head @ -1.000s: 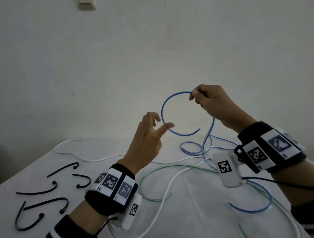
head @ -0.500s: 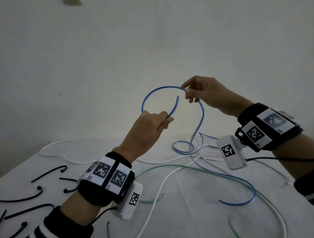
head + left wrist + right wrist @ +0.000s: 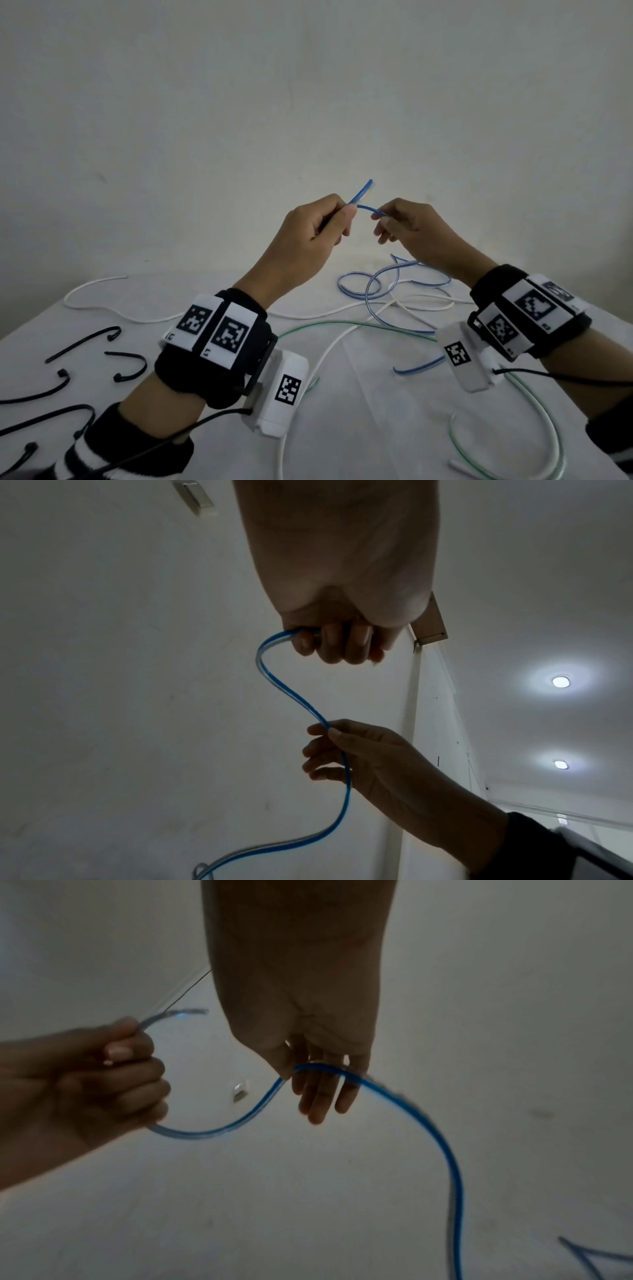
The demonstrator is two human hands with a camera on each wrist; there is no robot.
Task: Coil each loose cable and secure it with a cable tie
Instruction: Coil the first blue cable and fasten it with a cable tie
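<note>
- The left hand [image 3: 310,229] was raised above the table, closed into a fist round the blue cable [image 3: 361,194], with the cable's short free end sticking up past the thumb and knuckles
- In the left wrist view the left hand's fingers [image 3: 337,645] were curled tight over the cable, which left the fist at one side and curved away in an S toward the other hand
- The right hand [image 3: 409,231] was held level with the left, just beside it and not touching; it pinched the same cable between thumb and forefinger, the other fingers hanging loosely curled below
- In the right wrist view the cable crossed over the right hand's fingers [image 3: 322,1093] and dropped away in a long bend toward the table
- The rest of the blue cable lay in loose loops on the white table [image 3: 359,428], beyond and under the right wrist
- A white cable [image 3: 144,317] and a green cable [image 3: 346,323] sprawled uncoiled across the same surface, crossing each other and the blue loops
- Several black cable ties [image 3: 126,365] lay scattered at the table's left, each bent into a hook shape, apart from the cables
- Both wrists wore black bands with printed square markers
- A plain pale wall [image 3: 308,102] stood behind the table; the left wrist view showed two round ceiling lights [image 3: 560,681]
</note>
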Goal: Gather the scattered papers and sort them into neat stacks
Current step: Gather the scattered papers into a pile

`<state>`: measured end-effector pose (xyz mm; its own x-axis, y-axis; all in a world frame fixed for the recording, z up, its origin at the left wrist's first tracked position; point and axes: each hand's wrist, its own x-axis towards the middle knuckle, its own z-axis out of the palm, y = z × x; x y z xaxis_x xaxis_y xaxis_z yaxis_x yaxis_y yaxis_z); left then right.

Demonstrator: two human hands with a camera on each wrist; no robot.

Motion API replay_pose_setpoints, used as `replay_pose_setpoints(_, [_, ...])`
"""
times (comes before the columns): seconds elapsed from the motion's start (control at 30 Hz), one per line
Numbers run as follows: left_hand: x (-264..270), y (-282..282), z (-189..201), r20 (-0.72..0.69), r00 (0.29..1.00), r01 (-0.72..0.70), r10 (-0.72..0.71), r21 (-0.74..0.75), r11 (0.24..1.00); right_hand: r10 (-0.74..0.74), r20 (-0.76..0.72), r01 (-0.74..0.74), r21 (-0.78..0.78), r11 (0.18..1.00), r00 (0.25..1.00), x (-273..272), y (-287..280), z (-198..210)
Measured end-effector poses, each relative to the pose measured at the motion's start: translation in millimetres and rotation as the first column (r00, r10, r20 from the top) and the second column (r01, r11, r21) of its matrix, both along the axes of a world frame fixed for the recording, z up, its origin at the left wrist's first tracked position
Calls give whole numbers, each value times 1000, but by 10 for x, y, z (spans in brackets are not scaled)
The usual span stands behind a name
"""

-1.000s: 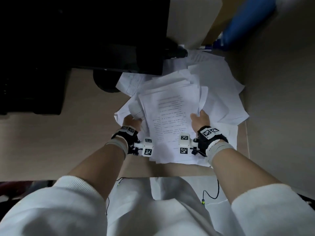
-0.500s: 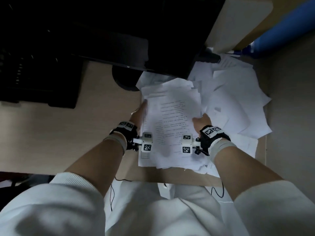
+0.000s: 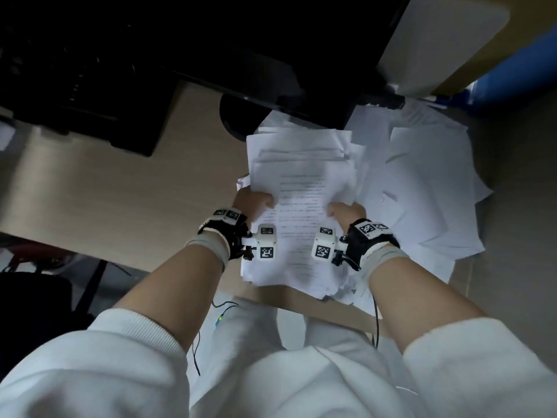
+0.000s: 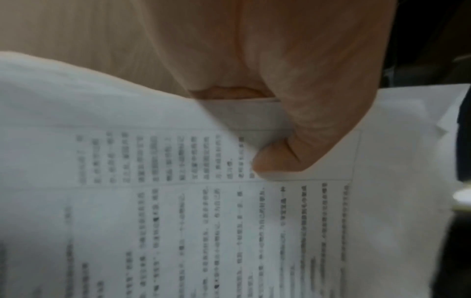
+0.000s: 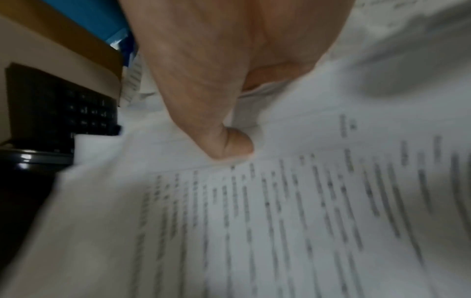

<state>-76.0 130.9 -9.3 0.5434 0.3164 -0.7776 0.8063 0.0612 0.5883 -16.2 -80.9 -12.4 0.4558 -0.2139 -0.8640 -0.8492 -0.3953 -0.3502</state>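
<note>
A thick bundle of printed papers [image 3: 301, 206] is held between both hands over the near edge of the desk. My left hand [image 3: 254, 203] grips its left edge, thumb [image 4: 277, 159] on top of the sheets. My right hand [image 3: 345, 212] grips the right edge, thumb [image 5: 229, 145] pressed on the top page. The fingers under the bundle are hidden. More loose white sheets [image 3: 422, 191] lie spread on the desk to the right of the bundle and partly beneath it.
A wooden desk [image 3: 120, 200] stretches to the left. A dark monitor [image 3: 241, 55] and its round base [image 3: 238, 119] stand behind the papers, a black keyboard [image 5: 63, 108] beside them. A beige box [image 3: 437, 40] and something blue [image 3: 512, 79] sit at the back right.
Both hands have closed in on the sides of the bundle, squaring the sheets together and drawing them toward me and leftward, off the loose pile.
</note>
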Motion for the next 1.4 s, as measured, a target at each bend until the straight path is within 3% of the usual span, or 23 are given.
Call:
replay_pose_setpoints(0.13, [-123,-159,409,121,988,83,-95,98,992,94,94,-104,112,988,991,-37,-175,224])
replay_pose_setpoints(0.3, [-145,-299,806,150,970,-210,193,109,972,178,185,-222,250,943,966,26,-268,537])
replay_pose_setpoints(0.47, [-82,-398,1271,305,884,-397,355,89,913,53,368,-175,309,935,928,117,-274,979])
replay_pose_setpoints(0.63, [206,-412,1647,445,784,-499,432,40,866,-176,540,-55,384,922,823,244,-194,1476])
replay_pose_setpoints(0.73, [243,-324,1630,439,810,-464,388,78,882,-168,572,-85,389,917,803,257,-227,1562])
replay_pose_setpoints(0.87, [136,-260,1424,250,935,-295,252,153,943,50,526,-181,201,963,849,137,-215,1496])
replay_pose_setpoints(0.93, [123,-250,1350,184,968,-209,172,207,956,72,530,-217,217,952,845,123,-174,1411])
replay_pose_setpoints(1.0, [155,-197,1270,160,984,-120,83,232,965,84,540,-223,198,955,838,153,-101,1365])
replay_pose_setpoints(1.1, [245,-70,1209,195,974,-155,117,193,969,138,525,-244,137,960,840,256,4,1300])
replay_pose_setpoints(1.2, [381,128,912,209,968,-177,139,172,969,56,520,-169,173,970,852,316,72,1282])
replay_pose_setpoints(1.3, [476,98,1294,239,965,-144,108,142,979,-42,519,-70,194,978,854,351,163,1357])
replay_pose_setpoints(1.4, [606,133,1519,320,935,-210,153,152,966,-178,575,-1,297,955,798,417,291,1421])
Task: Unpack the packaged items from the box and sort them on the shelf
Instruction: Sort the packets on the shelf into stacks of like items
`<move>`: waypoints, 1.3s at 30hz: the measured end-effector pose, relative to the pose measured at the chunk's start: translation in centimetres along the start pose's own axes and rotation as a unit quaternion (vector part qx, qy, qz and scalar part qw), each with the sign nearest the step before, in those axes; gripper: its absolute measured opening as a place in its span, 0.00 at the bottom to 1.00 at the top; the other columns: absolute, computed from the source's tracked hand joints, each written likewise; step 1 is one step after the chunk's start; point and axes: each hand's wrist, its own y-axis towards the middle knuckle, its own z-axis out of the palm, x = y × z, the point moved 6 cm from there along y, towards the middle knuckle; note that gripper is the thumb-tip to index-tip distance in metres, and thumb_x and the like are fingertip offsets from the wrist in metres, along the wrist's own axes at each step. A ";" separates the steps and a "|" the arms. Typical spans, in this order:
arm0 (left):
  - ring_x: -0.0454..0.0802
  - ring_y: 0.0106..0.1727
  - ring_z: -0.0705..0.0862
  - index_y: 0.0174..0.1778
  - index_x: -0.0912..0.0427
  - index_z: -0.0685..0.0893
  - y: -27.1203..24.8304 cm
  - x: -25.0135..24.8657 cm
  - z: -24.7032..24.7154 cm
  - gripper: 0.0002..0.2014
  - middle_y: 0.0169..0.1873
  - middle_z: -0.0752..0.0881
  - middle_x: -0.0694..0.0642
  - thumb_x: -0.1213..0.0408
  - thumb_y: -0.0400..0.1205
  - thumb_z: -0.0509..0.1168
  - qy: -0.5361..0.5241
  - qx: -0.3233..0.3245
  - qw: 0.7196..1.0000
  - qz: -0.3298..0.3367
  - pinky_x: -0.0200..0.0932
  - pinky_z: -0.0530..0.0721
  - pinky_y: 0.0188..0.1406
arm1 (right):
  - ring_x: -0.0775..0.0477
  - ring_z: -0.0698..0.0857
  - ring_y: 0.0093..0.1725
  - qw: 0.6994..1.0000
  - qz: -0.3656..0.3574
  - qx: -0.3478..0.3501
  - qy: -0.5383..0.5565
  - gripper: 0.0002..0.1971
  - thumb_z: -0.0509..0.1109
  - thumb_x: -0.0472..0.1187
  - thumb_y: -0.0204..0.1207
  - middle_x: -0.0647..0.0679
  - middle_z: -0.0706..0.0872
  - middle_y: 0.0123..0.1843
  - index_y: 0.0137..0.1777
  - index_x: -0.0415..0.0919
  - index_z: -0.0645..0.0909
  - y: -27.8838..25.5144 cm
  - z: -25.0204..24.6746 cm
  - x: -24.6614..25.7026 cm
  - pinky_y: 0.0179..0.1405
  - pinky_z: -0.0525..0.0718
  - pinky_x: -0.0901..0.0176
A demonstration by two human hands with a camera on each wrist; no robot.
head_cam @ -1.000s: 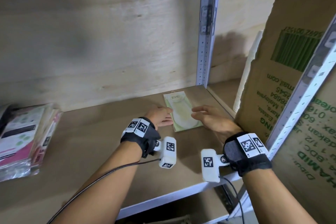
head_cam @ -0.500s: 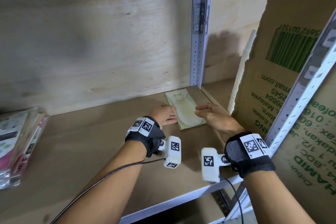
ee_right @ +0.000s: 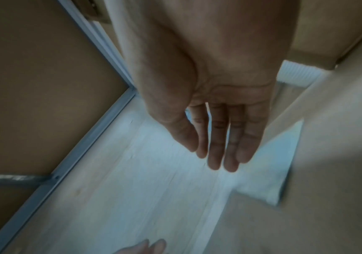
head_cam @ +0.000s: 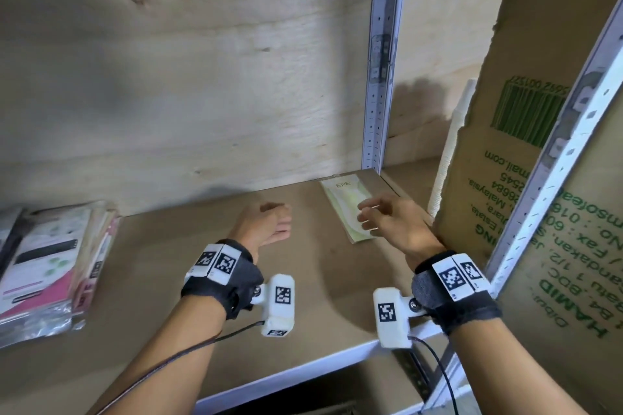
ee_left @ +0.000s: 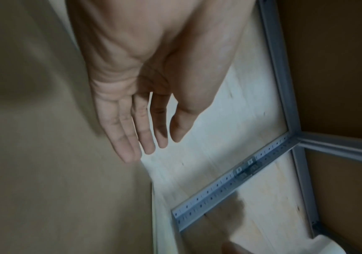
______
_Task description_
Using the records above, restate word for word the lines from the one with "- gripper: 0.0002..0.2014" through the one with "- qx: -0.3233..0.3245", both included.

_Task result_
  - gripper: 0.0002..0.2014
  - middle_y: 0.0169..0.1873
  - middle_z: -0.0752..0.0881
  - middle_x: -0.0694..0.0642
  - thumb_x: -0.1213..0.0408
  - thumb_y: -0.0400..0.1205
  - thumb_z: -0.0509..0.1168
  - qy: -0.5361..0.5241
  - qx: -0.3233..0.3245

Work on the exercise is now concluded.